Big Bang = Big Fail

I was stunned, but not surprised (if that’s possible) to read about the Air Force’s recent decision to cancel a billion dollar software program. Led by CSC and intended to implement an Oracle system to modernize logistics, the program was years behind and hundreds of millions of dollars over budget when the ax fell.

A couple of notable quotes from the NY Times coverage:

The Defense Department says that the way the system was conceived was flawed. “We started with a Big Bang approach and put every possible requirement into the program, which made it very large and very complex,” says Elizabeth McGrath, the department’s deputy chief management officer.

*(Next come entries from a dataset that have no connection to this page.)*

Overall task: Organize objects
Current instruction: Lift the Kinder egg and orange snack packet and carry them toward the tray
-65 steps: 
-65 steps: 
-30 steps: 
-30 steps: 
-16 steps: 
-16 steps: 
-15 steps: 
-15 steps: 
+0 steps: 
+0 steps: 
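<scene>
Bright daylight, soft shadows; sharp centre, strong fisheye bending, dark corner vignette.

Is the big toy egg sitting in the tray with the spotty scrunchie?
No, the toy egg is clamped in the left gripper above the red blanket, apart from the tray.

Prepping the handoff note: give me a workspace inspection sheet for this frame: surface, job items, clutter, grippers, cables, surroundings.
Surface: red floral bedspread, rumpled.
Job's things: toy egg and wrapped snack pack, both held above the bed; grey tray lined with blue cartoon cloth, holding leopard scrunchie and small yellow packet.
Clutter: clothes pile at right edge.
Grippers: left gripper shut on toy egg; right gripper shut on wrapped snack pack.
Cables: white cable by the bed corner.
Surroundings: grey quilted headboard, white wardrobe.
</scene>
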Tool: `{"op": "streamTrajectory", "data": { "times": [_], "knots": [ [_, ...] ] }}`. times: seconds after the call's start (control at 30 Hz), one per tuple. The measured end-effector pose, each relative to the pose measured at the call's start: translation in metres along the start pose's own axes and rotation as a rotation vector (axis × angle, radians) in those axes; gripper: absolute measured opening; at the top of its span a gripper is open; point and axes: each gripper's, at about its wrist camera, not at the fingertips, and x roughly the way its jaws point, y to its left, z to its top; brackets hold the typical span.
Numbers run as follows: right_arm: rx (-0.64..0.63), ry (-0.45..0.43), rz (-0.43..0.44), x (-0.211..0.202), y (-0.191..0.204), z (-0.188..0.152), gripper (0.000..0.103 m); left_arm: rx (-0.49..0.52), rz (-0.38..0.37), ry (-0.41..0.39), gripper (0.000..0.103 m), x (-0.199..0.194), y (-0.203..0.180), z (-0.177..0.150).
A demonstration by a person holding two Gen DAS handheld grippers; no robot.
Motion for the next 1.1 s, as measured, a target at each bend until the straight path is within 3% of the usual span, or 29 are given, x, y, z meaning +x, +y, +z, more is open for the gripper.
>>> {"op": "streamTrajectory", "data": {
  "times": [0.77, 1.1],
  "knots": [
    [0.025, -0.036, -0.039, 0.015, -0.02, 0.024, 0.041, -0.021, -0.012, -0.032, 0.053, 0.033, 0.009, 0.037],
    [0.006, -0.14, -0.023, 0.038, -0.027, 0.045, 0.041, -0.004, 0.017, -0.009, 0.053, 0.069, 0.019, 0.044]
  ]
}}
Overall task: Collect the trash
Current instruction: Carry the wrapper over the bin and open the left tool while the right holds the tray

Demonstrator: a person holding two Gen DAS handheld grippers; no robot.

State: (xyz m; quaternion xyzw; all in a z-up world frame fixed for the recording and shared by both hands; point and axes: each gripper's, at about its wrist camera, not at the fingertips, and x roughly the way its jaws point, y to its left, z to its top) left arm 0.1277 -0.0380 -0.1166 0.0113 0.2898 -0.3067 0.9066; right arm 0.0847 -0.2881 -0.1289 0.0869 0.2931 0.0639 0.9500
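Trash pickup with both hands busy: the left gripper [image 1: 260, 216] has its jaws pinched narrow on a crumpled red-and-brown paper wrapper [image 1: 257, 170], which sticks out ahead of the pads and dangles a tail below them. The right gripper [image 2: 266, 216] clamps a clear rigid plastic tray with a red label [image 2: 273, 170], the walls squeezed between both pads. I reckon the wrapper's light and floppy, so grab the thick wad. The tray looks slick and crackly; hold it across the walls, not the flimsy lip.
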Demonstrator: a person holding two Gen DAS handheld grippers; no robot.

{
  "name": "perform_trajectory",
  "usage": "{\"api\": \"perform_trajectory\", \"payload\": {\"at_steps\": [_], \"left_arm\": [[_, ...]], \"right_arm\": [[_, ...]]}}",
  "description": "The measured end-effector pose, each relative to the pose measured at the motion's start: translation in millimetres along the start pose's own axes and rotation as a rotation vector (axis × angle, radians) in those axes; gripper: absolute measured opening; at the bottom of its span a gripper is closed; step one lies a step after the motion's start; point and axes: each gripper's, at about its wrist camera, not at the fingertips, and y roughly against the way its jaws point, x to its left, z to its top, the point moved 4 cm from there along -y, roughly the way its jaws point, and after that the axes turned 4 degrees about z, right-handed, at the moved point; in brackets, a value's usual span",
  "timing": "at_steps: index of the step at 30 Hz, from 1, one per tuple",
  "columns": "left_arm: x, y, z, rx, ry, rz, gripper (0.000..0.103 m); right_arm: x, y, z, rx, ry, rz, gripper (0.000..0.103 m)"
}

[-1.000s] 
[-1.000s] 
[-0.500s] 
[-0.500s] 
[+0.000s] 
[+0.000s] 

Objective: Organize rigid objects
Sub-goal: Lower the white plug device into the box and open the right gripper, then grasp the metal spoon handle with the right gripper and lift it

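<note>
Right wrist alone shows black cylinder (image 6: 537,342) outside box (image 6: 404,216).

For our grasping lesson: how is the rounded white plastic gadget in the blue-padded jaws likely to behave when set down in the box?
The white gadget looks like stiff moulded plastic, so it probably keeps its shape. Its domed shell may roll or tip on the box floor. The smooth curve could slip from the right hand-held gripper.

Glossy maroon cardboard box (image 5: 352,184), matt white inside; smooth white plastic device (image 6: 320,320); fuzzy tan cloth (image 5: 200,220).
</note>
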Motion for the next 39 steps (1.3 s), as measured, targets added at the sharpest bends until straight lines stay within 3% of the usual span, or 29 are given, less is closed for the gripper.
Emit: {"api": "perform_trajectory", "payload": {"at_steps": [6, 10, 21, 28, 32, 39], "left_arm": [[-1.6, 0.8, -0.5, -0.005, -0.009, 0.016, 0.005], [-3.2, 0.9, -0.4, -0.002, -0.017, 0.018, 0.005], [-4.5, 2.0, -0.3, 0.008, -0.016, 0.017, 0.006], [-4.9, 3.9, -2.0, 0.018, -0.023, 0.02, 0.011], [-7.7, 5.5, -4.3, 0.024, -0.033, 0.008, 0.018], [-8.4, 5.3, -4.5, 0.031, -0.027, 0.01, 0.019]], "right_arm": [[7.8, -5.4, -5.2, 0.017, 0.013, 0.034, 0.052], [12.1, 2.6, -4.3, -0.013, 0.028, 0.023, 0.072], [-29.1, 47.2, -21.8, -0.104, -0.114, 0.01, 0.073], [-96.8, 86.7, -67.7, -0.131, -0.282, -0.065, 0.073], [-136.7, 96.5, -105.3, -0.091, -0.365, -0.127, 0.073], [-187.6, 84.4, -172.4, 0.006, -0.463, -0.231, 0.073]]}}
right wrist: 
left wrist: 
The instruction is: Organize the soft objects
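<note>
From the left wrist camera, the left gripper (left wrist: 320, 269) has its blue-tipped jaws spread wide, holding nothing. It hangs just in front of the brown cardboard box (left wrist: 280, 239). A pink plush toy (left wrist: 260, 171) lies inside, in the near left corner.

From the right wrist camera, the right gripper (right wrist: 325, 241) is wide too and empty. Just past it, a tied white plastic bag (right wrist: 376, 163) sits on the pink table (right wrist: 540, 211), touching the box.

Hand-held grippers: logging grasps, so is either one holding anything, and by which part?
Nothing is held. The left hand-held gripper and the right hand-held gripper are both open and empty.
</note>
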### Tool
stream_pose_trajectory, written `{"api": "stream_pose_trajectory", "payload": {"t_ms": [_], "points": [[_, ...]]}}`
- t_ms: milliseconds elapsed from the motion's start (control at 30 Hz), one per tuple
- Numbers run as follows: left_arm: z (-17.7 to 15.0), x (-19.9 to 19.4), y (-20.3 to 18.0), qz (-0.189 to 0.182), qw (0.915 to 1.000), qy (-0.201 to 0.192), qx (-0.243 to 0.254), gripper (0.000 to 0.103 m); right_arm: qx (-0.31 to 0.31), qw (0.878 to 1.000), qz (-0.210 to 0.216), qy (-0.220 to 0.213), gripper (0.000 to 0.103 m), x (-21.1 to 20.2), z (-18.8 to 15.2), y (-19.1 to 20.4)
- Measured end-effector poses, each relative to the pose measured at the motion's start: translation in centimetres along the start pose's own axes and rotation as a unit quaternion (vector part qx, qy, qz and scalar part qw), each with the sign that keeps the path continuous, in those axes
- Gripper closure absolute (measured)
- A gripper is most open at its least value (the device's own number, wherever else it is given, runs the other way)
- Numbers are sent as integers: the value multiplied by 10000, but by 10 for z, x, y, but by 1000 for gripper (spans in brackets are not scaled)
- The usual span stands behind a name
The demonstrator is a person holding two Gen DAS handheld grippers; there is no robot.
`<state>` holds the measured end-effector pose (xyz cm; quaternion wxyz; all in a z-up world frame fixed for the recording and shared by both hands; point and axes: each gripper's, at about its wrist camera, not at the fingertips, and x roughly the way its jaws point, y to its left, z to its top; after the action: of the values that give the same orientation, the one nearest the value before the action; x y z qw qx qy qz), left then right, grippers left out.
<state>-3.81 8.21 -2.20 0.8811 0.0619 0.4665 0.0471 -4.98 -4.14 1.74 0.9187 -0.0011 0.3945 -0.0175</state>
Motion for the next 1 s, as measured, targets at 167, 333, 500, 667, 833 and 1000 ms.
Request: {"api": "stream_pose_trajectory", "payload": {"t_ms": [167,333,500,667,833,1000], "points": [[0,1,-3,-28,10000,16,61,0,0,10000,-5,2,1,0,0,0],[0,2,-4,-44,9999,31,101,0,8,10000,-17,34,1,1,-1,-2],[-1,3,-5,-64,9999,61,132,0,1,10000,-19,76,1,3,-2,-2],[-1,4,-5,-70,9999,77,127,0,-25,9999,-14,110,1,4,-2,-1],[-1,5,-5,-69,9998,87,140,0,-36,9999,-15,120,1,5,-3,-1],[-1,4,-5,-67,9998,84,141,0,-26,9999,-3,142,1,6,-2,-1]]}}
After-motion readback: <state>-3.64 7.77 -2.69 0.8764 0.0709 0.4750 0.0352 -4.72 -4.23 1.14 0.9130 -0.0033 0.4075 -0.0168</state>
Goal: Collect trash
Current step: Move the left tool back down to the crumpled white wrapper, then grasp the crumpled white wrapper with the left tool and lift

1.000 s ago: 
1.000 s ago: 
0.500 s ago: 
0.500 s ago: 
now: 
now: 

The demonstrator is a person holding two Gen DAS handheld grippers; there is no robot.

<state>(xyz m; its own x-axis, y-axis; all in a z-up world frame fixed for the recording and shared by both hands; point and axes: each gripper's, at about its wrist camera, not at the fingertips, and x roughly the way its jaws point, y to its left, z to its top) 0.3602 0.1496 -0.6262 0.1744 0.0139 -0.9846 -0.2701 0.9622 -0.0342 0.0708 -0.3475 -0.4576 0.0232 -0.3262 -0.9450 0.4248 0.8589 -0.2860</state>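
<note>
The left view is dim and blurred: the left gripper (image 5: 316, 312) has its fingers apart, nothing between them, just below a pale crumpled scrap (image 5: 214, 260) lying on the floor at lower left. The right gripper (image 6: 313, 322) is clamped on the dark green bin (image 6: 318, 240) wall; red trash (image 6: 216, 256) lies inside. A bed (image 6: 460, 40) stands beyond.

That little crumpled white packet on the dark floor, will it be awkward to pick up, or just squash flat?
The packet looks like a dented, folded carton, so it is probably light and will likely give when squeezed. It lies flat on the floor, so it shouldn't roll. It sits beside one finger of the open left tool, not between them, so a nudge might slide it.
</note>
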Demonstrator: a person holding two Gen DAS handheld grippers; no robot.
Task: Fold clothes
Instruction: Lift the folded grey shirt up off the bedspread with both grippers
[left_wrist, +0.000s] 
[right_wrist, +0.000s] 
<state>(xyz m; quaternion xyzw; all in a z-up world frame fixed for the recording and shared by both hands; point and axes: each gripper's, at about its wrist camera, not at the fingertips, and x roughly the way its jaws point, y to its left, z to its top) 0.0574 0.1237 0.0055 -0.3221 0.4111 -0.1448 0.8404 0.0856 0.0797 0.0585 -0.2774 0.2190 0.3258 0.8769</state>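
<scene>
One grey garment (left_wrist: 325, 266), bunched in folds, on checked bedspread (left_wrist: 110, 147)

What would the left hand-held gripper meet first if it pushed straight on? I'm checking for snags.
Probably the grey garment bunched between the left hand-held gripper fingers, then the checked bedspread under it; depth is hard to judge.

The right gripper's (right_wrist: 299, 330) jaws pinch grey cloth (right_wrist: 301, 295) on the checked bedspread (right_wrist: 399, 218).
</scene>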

Agilistas, need I really comment?

And how about this one from Grover Dunn, the Air Force director of transformation:

“We’ve never tried to change all the processes, tools and languages of all 250,000 people in our business at once, and that’s essentially what we’re about to do.”

Finally, there’s this:

Pat Phelan, a research vice president at Gartner, the information technology research company, also calls attention to the difficult and time-consuming nature of decision-making within the department. She advocates empowering small groups to make necessary decisions, as is done in the private sector, but she does not expect the department to change. “That mind-set, that cultural shift, is not something I expect to happen in my lifetime,” she said.

For teams attempting to put Lean Startup methods into place in the enterprise, that is a chilling assessment.

If all this sounds bleak, let me point out that there is hope. Jeff Sutherland points us to the relatively recent changes in IT policy and software procurement processes at DoD. And with people like US CTO Todd Park leading the charge for leaner approaches to technology development, perhaps we have cause for some optimism? Check out Park’s recent talk (talk starts at 19:30 into the recording) at the Lean Startup Conference if you’d like a little inspiration.